Rute Infinity
~ Part III ~
Februari
2017, tulisan bersambung Rute Infinity
dimulai. Berkisah tentang jalan yang saya lalui ketika bertahan hidup di
perbatasan dengan segala keterbatasannya. NTT memberi pengalaman tentang hidup
yang keras dan panas, yang tetap saja bisa dijalani asal mau bersabar dan
berjuang. Desember 2017, tulisan
berlanjut ke bagian dua, tentang dinginnya Bandung beserta berjuta kisah yang
sekarang hanya bisa dikenang.
Jeda
ke tulisan ketiga agak lama karena beberapa hal yang mungkin hanya saya jadikan
alasan saja. Pertama, sepulang dari Bandung, saya resmi menjadi pengangguran
dan memulai siklus melamar pekerjaan – ditolak – melamar lagi – ditolak lagi,
dan seterusnya. Kedua, kehilangan orang yang paling kusayang adalah salah satu
fase yang harus kujalani dengan pura-pura kuat.
Cukup
dengan alasannya, dan kini saya akan melanjutkan blog yang tak tentu kapan
tulisannya akan keluar ini. Di awal rute ini, saya akan membuat sebuah
pengakuan. Ya, saya bukan orang yang berhasil dalam menggapai mimpi saya. Saya
mengakui kepengecutan saya dan kini saya bekerja sebagai orang yang ada dalam
rutinitas.
Di
rute kali ini, saya bukanlah mobil yang melaju untuk sampai ke tujuannya. Saya
adalah jalan. Saya adalah jembatan. Walau mimpi saya tak tergapai, tetapi saya
kini memiliki banyak orang yang masih memiliki banyak kesempatan untuk
menggapai mimpinya. Walau saya tak bisa memberanikan diri saya menyebut diri
saya penulis, tetapi saya akan menjadi jalan bagi penulis-penulis di masa
depan. Saya orang yang pernah bermimpi terlalu tinggi, jadi saya akan menjadi
jembatan bagi para pemimpi menghilangkan status pemimpi mereka. Ya, mereka adalah siswa-siswi saya.
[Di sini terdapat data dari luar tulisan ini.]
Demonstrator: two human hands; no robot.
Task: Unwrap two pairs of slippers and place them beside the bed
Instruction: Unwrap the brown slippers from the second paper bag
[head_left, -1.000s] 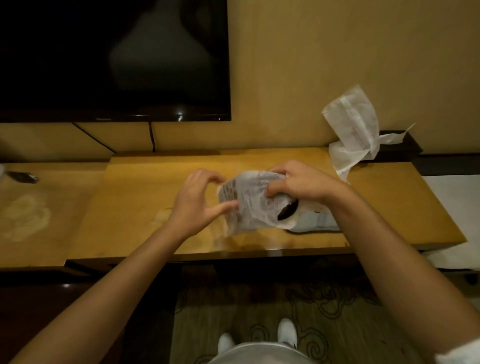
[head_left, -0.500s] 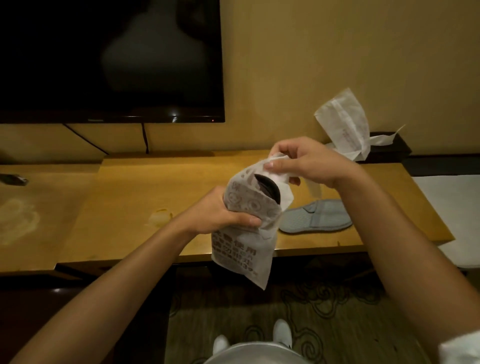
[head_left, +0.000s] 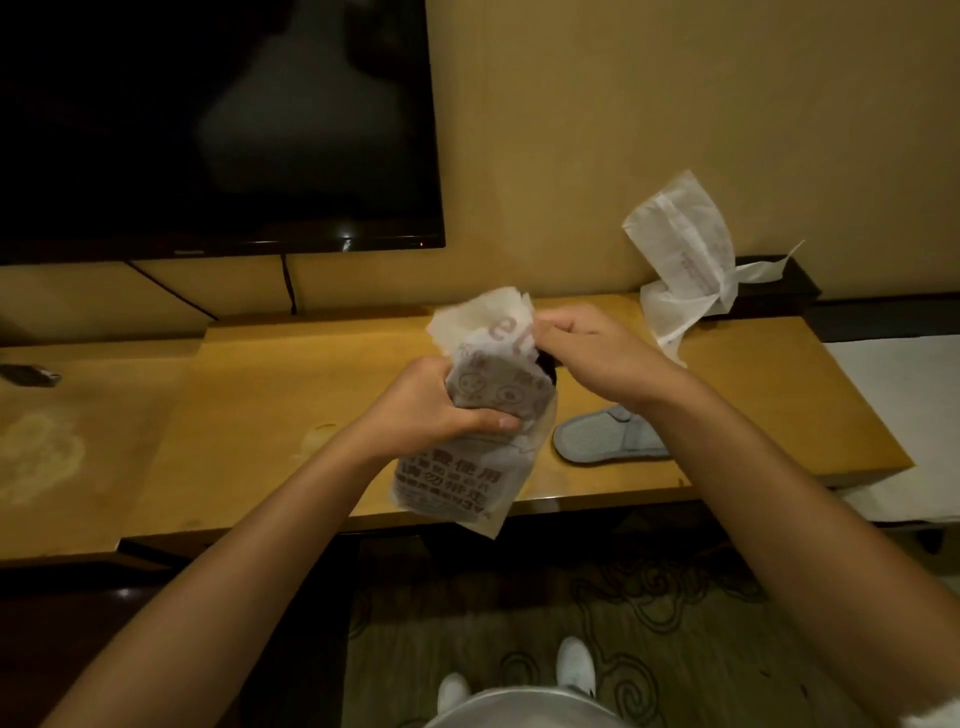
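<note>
I hold a white printed wrapper bag (head_left: 467, 467) upright over the front edge of the wooden desk (head_left: 249, 415). My left hand (head_left: 436, 410) grips its middle, and something dark shows inside near the top. My right hand (head_left: 587, 353) pinches the bag's torn top edge and pulls it open. A grey slipper (head_left: 602, 441) lies flat on the desk just right of the bag, partly behind my right forearm. An empty white wrapper (head_left: 685, 260) leans against the wall at the desk's back right.
A black TV (head_left: 208, 124) hangs on the wall above the desk's left half. A small dark object (head_left: 28, 375) lies at the far left. White bedding (head_left: 898, 415) borders the desk on the right. Patterned carpet (head_left: 649, 623) and my white shoes are below.
I lifted the wrapped bag off the desk and turned it upright. My left hand closed around its middle; my right hand moved to the top and is tearing it open. The grey slipper became visible.
</note>
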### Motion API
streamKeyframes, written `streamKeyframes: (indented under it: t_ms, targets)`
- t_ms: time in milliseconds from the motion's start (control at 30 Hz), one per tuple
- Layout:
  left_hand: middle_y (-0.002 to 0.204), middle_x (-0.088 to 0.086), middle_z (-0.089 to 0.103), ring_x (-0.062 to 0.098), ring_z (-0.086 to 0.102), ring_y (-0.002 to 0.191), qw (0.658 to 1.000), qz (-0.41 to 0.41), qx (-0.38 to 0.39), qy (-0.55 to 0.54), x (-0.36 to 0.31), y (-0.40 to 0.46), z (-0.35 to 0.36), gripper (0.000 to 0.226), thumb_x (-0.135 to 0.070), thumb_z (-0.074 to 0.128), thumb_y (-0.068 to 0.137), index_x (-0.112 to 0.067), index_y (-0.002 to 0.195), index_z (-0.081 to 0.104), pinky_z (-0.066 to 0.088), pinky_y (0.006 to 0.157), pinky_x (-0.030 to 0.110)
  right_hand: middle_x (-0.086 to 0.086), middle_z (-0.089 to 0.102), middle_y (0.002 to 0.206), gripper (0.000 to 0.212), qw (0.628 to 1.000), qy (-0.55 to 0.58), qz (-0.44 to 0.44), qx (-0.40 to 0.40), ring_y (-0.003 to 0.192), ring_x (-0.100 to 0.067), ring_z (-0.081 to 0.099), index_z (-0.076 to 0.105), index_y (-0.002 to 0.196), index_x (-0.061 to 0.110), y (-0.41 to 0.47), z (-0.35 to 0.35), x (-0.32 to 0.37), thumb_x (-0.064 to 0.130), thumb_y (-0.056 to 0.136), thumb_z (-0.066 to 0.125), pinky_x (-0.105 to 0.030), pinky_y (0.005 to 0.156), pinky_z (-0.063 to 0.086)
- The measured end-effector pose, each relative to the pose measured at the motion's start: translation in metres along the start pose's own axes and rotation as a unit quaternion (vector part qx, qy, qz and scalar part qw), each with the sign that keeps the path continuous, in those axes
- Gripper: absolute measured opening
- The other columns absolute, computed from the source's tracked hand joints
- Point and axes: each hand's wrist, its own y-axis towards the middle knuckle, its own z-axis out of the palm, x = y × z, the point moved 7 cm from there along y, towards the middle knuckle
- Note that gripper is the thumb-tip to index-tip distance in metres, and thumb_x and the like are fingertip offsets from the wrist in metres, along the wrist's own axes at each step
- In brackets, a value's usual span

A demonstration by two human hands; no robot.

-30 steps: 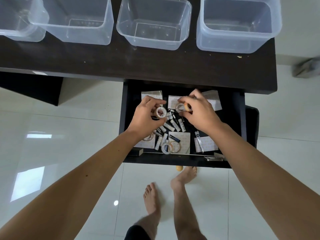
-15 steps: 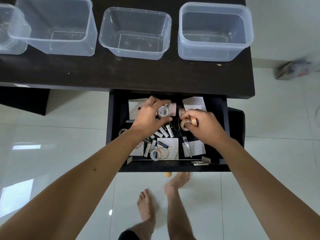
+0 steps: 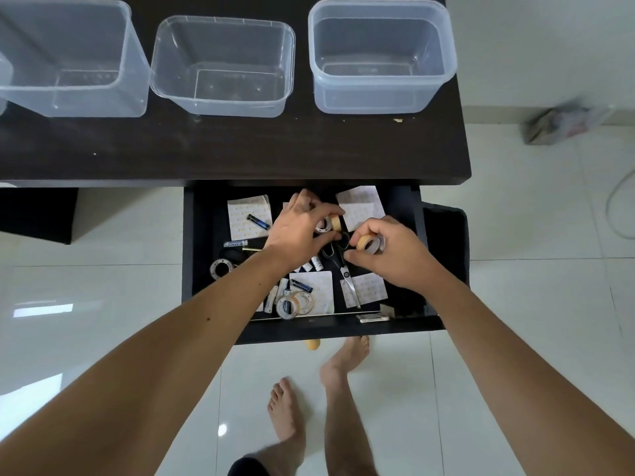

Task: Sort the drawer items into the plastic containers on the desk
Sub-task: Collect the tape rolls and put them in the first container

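The open black drawer (image 3: pixel 409 324) holds tape rolls, batteries, scissors (image 3: pixel 347 274) and paper packets. My left hand (image 3: pixel 299 231) is at the drawer's back, fingers closed on small tape rolls (image 3: pixel 331 224), one clear and one tan. My right hand (image 3: pixel 395 252) sits to the right of it, pinching a tan and a clear tape roll (image 3: pixel 370 243) together. Two more tape rolls (image 3: pixel 294 304) lie at the drawer's front. Three clear plastic containers stand on the dark desk: left (image 3: pixel 68 56), middle (image 3: pixel 223 63), right (image 3: pixel 381 53).
Batteries (image 3: pixel 302 286) and paper packets (image 3: pixel 364 288) lie loose in the drawer; another tape roll (image 3: pixel 220 269) sits at its left. A metal hinge piece (image 3: pixel 372 318) rests on the drawer's front edge. My bare feet (image 3: pixel 309 389) stand on white tiles below. A bag (image 3: pixel 567 121) lies on the floor at right.
My left hand has moved right toward the back middle of the drawer and now grips a tan roll beside the clear one. My right hand has stayed shut on its tape rolls.
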Motion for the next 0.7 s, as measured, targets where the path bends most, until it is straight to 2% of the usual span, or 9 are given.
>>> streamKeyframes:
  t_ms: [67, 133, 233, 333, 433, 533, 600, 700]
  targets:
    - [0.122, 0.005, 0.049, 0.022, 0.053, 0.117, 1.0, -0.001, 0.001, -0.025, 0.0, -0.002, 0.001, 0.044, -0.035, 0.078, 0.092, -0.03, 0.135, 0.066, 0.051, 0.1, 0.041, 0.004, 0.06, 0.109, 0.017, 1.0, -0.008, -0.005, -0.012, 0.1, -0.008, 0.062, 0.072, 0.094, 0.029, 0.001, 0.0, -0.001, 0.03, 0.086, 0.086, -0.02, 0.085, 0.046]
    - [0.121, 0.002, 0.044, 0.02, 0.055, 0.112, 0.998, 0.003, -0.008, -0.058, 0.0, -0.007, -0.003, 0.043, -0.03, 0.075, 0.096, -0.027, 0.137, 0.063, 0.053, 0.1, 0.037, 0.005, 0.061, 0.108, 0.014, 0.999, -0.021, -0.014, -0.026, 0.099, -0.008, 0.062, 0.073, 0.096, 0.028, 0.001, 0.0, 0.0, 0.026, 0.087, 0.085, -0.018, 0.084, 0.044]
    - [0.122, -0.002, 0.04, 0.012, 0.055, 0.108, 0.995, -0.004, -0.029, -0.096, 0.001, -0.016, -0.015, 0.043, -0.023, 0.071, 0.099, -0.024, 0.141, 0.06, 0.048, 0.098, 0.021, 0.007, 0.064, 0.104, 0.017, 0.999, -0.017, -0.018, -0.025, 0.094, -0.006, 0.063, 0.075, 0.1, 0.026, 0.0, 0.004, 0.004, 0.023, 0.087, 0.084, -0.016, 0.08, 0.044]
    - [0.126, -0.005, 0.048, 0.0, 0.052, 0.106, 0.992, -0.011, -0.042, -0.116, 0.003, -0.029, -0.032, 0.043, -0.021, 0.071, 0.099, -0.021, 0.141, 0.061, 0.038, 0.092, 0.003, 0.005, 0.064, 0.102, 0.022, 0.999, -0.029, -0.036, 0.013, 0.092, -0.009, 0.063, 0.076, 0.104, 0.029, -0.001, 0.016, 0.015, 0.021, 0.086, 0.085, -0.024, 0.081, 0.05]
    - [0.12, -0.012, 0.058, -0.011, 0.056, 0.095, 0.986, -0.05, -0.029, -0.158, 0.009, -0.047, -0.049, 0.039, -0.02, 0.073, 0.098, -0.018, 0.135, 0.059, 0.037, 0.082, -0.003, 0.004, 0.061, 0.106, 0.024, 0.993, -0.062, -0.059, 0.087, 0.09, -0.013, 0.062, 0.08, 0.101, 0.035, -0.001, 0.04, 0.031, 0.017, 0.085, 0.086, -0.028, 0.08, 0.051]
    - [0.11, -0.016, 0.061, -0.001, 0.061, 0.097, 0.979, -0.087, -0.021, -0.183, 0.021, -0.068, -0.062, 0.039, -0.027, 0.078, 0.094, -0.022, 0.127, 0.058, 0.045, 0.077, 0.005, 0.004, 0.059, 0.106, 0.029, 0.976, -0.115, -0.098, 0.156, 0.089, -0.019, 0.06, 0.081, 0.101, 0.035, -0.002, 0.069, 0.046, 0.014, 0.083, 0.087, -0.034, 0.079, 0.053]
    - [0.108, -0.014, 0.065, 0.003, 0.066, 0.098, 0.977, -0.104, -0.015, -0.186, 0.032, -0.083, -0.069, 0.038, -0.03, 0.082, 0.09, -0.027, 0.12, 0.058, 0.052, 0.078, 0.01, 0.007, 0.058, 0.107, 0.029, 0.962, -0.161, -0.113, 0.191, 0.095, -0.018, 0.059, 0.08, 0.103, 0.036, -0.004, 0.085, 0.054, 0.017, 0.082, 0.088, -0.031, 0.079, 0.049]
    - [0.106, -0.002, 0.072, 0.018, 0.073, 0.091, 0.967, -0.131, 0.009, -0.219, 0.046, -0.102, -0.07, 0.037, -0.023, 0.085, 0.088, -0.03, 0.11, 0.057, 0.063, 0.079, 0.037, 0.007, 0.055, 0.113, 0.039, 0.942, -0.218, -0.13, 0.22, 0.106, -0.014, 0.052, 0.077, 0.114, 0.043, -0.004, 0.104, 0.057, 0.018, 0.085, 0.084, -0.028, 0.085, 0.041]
Guru adalah
pekerjaan tetap saya.
Di
sela rutinitas, saya masih tetap membuat karya, tak muluk-muluk lagi ingin
menjadi ini-itu, saya hanya ingin menyalurkan apa yang saya bisa di media.
Minimal saya bisa mengenang apa yang saya lalui dan saya jelajahi melalui
imaji. Di mana?
Rutinitas adalah rute yang berputar.
Apakah saya yang terbiasa berpetualang bisa bertahan walau ini tak sebentar?